Glasgow's finest Belle and Sebastian were the surprising headliners on the Saturday night, and after a four year hiatus, they played an energetic set of old and new. 
The set featured a version of the Rolling Stones 'Jumpin' Jack Flash' (spontaneously included after lead singer Stuart Murdoch had an anxiety-ridden dream about it) and invited audience members up on stage to dance to the singable 'The Boy With the Arab Strap' which looked great fun (although sadly your reviewer was standing firmly in the crowd with notepad and pen to hand...). 

The inclusion of James on the bill looked like a nod to the 30 and 40-something parents who make up a large proportion of the Latitude crowd, however they proved to be the quintessential festival band, playing a crowd-pleasing set which included indie-pop anthems 'Sit Down' (their energy ensured that nobody did), 'Laid' and 'Tomorrow'. 

A round up of musical highlights must ensure that The National's headlining set on Friday night is mentioned and in its rousing glory, as not to be missed.
The sun remained firmly in the sky for the entirety of the weekend and Sunday afternoon had relaxed buzz about it as Mumford & Sons played a folksy, but lively set on the main stage. 

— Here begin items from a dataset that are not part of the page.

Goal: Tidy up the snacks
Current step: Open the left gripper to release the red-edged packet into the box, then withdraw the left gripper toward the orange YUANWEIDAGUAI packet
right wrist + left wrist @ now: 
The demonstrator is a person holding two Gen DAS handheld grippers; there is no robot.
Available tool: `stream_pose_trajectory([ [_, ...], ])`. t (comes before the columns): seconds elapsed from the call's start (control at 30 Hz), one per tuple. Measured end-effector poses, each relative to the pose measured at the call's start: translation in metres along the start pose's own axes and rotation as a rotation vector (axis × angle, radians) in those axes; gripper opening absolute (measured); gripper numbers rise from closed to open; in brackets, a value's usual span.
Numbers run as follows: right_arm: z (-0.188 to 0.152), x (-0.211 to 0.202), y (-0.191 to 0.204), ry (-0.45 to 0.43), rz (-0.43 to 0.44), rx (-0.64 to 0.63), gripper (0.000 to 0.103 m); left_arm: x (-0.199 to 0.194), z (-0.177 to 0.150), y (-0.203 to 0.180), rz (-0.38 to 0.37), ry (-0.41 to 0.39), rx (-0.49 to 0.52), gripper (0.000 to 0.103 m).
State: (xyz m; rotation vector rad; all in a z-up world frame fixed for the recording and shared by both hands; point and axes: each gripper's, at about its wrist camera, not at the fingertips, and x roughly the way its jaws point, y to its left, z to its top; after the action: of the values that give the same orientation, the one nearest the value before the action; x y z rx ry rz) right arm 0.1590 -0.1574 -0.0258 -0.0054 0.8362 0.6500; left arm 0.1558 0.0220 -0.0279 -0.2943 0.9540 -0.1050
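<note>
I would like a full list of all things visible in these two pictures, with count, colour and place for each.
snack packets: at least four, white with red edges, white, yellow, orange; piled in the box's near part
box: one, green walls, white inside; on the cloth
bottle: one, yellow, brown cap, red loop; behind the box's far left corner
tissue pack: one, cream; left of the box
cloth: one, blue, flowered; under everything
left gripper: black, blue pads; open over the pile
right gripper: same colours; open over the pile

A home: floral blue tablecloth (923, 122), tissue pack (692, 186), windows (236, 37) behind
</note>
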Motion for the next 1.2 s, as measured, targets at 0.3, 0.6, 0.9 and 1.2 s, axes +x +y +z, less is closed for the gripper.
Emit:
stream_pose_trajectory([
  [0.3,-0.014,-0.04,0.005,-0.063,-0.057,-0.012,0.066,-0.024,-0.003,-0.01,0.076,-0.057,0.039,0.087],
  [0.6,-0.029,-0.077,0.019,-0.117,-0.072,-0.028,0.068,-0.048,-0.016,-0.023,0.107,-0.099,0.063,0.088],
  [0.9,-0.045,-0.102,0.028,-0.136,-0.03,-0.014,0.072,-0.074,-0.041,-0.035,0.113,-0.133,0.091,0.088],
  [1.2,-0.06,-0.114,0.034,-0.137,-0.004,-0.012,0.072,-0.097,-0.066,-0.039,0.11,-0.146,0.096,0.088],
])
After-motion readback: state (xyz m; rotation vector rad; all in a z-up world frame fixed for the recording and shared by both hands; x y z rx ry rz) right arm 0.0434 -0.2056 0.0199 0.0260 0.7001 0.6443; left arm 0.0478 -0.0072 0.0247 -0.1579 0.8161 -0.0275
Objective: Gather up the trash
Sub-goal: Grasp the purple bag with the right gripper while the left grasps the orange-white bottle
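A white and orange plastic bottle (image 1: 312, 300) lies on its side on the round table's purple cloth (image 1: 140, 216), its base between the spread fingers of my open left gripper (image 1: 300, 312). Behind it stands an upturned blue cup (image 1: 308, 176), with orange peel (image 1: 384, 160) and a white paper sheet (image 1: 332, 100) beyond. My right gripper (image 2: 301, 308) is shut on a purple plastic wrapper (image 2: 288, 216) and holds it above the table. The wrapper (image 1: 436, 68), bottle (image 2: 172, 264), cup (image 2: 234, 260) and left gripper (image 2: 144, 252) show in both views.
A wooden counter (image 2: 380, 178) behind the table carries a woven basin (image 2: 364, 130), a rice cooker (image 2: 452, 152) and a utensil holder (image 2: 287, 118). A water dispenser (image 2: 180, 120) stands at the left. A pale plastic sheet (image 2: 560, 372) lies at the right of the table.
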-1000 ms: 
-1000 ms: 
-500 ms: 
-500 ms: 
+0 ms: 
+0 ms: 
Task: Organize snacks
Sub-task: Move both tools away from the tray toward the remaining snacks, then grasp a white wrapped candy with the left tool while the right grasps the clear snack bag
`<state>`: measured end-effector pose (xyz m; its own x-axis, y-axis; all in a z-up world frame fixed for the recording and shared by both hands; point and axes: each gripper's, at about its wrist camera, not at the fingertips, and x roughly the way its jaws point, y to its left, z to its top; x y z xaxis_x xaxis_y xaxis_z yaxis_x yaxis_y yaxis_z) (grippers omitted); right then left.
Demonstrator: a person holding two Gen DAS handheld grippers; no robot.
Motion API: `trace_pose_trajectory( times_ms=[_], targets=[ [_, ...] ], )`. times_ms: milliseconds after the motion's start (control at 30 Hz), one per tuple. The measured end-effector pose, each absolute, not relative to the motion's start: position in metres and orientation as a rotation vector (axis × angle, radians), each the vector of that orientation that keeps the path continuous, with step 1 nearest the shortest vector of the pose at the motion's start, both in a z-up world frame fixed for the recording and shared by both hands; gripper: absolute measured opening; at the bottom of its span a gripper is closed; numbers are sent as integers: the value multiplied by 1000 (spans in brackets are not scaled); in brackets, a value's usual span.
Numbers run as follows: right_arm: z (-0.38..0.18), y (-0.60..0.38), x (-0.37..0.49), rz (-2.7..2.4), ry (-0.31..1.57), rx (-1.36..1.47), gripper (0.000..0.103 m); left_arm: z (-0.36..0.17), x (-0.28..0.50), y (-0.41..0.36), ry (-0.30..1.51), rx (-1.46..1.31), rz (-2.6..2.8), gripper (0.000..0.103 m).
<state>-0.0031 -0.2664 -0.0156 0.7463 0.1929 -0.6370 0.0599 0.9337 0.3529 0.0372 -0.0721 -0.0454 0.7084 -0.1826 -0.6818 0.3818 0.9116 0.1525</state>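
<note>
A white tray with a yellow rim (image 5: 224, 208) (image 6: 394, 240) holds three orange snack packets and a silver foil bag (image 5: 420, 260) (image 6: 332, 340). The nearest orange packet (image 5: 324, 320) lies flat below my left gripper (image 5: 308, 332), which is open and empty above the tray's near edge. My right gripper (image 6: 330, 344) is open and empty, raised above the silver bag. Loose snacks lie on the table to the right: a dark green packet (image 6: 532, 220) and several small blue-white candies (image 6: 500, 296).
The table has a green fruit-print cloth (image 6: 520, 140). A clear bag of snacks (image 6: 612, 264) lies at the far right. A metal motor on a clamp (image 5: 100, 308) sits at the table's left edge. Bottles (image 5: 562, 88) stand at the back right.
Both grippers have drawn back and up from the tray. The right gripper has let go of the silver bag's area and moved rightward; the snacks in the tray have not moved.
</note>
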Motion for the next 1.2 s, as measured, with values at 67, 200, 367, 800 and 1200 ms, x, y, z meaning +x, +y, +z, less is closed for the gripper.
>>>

For the relatively few festival-goers who weren't enjoying this, Matthew Bourne's Swan Lake was enchanting a huge audience on the Lake Stage, and for those taking a break from trying to decide which of five excellent things happening concurrently around the site, there was Pandora's Playground providing less strenuous activities - an advice booth (which could have helped with the former) or scrabble, a blanket and complimentary biscuits. But if all that seemed too idyllic, elsewhere, in the Faraway Forest, the audience in the Theatre tent were being challenged and chilled by Camden's Mark Ravenhill in his haunting monologue, The Experiment. 

The narrator describes the unthinkable, the use of children as guinea pigs for medical experiments, and his shifting version of events left the audience slightly creeped out as they filed their way back out into the woods for the last few hours of the festival.